Assigned task: A line-by-line copy of the material below is required.

Data below:
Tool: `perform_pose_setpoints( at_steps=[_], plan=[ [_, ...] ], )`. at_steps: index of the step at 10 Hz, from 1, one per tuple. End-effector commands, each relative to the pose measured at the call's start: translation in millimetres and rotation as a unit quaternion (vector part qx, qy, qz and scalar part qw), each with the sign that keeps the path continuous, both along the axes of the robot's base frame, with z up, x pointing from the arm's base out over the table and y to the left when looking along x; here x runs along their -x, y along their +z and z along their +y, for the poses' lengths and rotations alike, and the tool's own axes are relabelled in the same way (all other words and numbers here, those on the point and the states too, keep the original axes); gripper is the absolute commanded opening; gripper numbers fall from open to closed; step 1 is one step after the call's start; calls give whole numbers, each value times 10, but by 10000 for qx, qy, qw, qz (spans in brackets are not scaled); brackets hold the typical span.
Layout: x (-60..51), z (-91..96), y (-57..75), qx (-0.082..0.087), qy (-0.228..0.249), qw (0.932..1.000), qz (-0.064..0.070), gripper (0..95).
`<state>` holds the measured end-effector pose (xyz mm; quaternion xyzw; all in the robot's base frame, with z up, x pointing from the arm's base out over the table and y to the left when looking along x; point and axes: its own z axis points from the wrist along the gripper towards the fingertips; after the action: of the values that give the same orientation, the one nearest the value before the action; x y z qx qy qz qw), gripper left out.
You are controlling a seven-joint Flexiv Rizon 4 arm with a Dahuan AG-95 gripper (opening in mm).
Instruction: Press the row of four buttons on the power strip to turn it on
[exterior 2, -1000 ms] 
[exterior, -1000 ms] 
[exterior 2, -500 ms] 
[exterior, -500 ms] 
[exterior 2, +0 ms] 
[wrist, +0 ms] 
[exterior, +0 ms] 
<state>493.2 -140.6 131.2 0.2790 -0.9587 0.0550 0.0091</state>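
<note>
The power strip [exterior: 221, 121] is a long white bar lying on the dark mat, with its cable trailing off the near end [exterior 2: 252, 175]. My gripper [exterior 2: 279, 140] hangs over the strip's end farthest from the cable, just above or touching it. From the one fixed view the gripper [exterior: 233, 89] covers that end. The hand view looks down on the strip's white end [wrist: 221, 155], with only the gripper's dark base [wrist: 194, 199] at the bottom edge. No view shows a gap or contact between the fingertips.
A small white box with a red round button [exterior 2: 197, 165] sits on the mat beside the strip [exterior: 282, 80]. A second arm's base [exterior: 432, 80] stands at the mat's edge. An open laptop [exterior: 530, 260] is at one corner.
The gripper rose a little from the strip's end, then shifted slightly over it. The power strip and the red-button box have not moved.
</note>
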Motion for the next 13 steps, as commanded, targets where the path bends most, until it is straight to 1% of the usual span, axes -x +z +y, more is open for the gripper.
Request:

Answer area:
Tool: `perform_pose_setpoints( at_steps=[_], plan=[ [_, ...] ], )`. at_steps: index of the step at 10 Hz, from 1, one per tuple. End-effector commands, each relative to the pose measured at the call's start: translation in millimetres and rotation as a unit quaternion (vector part qx, qy, qz and scalar part qw), each with the sign that keeps the path continuous, both along the axes of the robot's base frame, with z up, x pointing from the arm's base out over the table and y to the left when looking along x; here x runs along their -x, y along their +z and z along their +y, for the poses' lengths and rotations alike, and the tool's own axes are relabelled in the same way (all other words and numbers here, those on the point and the states too, keep the original axes); gripper is the absolute commanded opening; gripper numbers fall from open to closed; step 1 is one step after the call's start; calls give whole numbers, each value times 10, but by 10000 for qx, qy, qw, qz (spans in brackets are not scaled); brackets hold the typical span.
Layout: x (-60..51), z (-91..96), y (-57..75), qx (-0.082..0.087), qy (-0.228..0.249), qw (0.932..1.000), qz (-0.064..0.070), gripper (0..95).
`<state>` holds the measured end-effector pose (xyz mm; quaternion xyzw; all in the robot's base frame, with z up, x pointing from the arm's base out over the table and y to the left when looking along x; point and axes: its own z axis points from the wrist along the gripper towards the fingertips; after the action: of the values that give the same orientation, the one nearest the value before the action; x y z qx qy qz qw), gripper left out.
You are controlling a seven-joint Flexiv Rizon 4 arm with a Dahuan AG-95 gripper (opening in mm).
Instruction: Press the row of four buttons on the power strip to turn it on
[exterior 2, -1000 ms] 
[exterior, -1000 ms] 
[exterior 2, -500 ms] 
[exterior, -500 ms] 
[exterior 2, +0 ms] 
[wrist, +0 ms] 
[exterior, +0 ms] 
<state>493.2 -140.6 131.2 0.2790 -0.9587 0.0550 0.0091</state>
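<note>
The power strip [exterior: 221, 121] is a long white bar lying on the dark mat, with its cable trailing off the near end [exterior 2: 252, 175]. My gripper [exterior 2: 279, 140] hangs over the strip's end farthest from the cable, just above or touching it. From the one fixed view the gripper [exterior: 233, 89] covers that end. The hand view looks down on the strip's white end [wrist: 221, 155], with only the gripper's dark base [wrist: 194, 199] at the bottom edge. No view shows a gap or contact between the fingertips.
A small white box with a red round button [exterior 2: 197, 165] sits on the mat beside the strip [exterior: 282, 80]. A second arm's base [exterior: 432, 80] stands at the mat's edge. An open laptop [exterior: 530, 260] is at one corner.
The gripper rose a little from the strip's end, then shifted slightly over it. The power strip and the red-button box have not moved.
</note>
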Motion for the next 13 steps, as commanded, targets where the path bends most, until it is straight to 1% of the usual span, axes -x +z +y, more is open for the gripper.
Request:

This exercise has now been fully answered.